そのとき、パパが帰宅した。たしか今日は5年ぶりに知り合いに会うと言っていた。
「パパ、おかえり。なにかいいことあったの? 顔がにやけてるよ」
パパの心のなかは手に取るようにわかる。うれしいときはうれしい顔、怒っているときは怒っている顔。「オレは顔と心が直結しているんだ」がパパの口癖だ。

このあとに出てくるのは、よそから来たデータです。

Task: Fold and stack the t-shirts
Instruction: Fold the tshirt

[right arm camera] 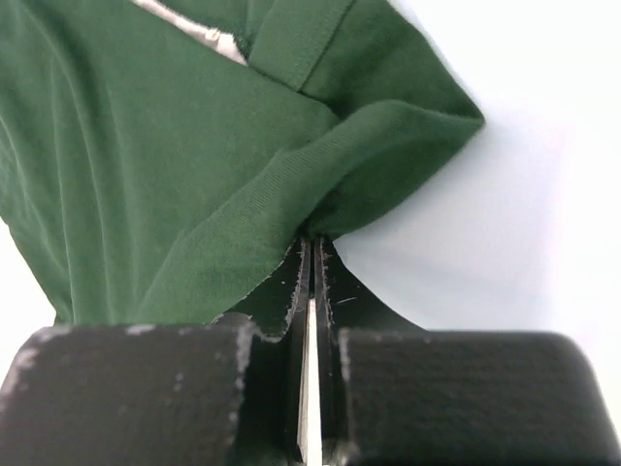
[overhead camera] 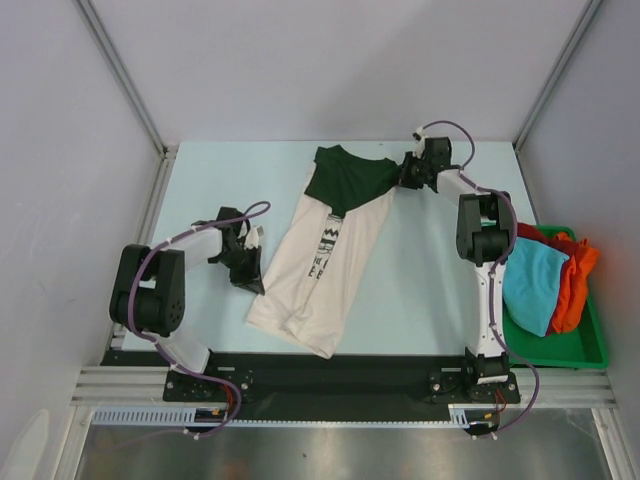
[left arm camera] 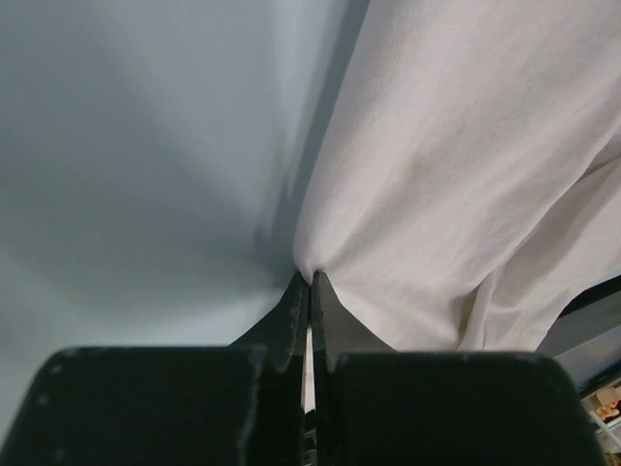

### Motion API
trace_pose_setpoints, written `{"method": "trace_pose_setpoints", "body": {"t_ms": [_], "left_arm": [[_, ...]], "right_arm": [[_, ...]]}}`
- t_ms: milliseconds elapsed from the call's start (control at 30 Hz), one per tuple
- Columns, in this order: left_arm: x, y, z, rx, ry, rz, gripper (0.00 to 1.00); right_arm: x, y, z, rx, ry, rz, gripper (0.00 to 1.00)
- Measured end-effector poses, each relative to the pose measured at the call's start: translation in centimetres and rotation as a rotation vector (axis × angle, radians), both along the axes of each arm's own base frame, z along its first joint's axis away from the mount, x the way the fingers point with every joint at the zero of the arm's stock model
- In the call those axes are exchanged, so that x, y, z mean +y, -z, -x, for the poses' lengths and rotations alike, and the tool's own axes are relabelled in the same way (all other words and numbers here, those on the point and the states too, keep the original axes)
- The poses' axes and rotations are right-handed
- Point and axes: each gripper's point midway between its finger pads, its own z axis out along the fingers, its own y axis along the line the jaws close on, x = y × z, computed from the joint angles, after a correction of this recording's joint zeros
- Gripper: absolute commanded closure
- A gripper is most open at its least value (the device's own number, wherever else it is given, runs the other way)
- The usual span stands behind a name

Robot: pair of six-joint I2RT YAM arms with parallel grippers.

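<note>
White shirt, position: the cream-white t-shirt [overhead camera: 318, 268] lies flat in the middle of the table [overhead camera: 200, 180], folded into a long narrow band.
White shirt, long axis: it runs diagonally from far right to near left. The dark chest print faces up about halfway along, and the hem end is nearest the arm bases.
Green shirt, position: the dark green t-shirt [overhead camera: 350, 178] is bunched over the far end of the white one. It spreads crosswise, and its right corner is drawn out toward the right arm.
Left gripper: the left gripper [overhead camera: 256, 278] is down at the white shirt's left edge, toward the near end. In the wrist view its fingers are closed together on a pinch of white cloth [left arm camera: 456, 165].
Right gripper: the right gripper [overhead camera: 406, 172] is at the far right, its fingers closed on a folded hem of green cloth [right arm camera: 194, 146].
Edges: the near end of the white shirt stops just short of the dark strip along the table's near edge.
Open room: bare table surface shows left of the shirts, and also between them and the right arm.
Container: a green bin [overhead camera: 590, 350] sits at the table's right edge beside the right arm. It holds a blue cloth [overhead camera: 535, 280] lying over an orange cloth [overhead camera: 578, 275].
</note>
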Motion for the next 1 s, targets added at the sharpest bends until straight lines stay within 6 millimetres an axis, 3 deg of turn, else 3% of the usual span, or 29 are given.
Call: {"method": "trace_pose_setpoints", "body": {"t_ms": [167,400,767,800,833,867,900,967,1000], "left_arm": [[-1.5,-0.1,0.7,-0.003,0.061,0.002,1.00],[-5.1,-0.5,2.5,-0.014,0.204,0.032,0.99],[-7.7,-0.5,4.4,-0.027,0.340,0.035,1.00],[-8.0,-0.5,4.5,-0.031,0.351,0.033,0.99],[-8.4,-0.6,4.9,-0.033,0.375,0.033,0.92],[-8.7,-0.7,5.0,-0.041,0.395,0.027,0.81],[-8.8,-0.8,4.9,-0.050,0.411,0.013,0.69],[-8.8,-1.2,4.6,-0.065,0.425,-0.014,0.61],[-8.8,-1.4,4.4,-0.074,0.429,-0.025,0.49]], "right_arm": [[0.4,-0.1,-2.1,-0.036,0.002,-0.005,1.00],[1.2,-0.2,-4.6,-0.086,0.001,-0.020,1.00],[4.2,-0.5,-8.0,-0.169,0.000,-0.085,0.98],[4.3,-0.4,-8.2,-0.172,0.000,-0.088,0.95],[4.7,-0.4,-8.2,-0.176,-0.002,-0.093,0.87],[4.9,-0.4,-8.2,-0.175,-0.003,-0.097,0.65],[5.1,-0.5,-8.2,-0.172,0.001,-0.107,0.57],[5.2,-1.0,-8.4,-0.194,-0.001,-0.113,0.43],[5.1,-1.2,-8.3,-0.198,0.001,-0.116,0.39]]}}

「今日会ったヤツがさ、おもしろいんだよ。しばらく会わないうちに、いろんなことを始めてる。そういう点じゃ、オレも同じだけどな」
「会うの、5年ぶりって言ってたよね」
「あ? 7年ぶりだったかもしれないな」
「その間、会いたいと思わなかったの?」
「遠くにいるしな。それに、ほんとうの友だちならそう頻繁に会う必要はないだろ」
みゆは、電話で相談されたことをかいつまんでパパに説明した。
「やみくもに人とつながろうとするヤツがアホなんだよ。アホと関わるとアホがうつるから気をつけなさい」
パパはそう言ったあと、片足ケンケンをしながら自分の部屋へ向かって行く。途中、ふらふらとよろけそうになったところでみゆとうーにゃんは顔を見合わせて笑った。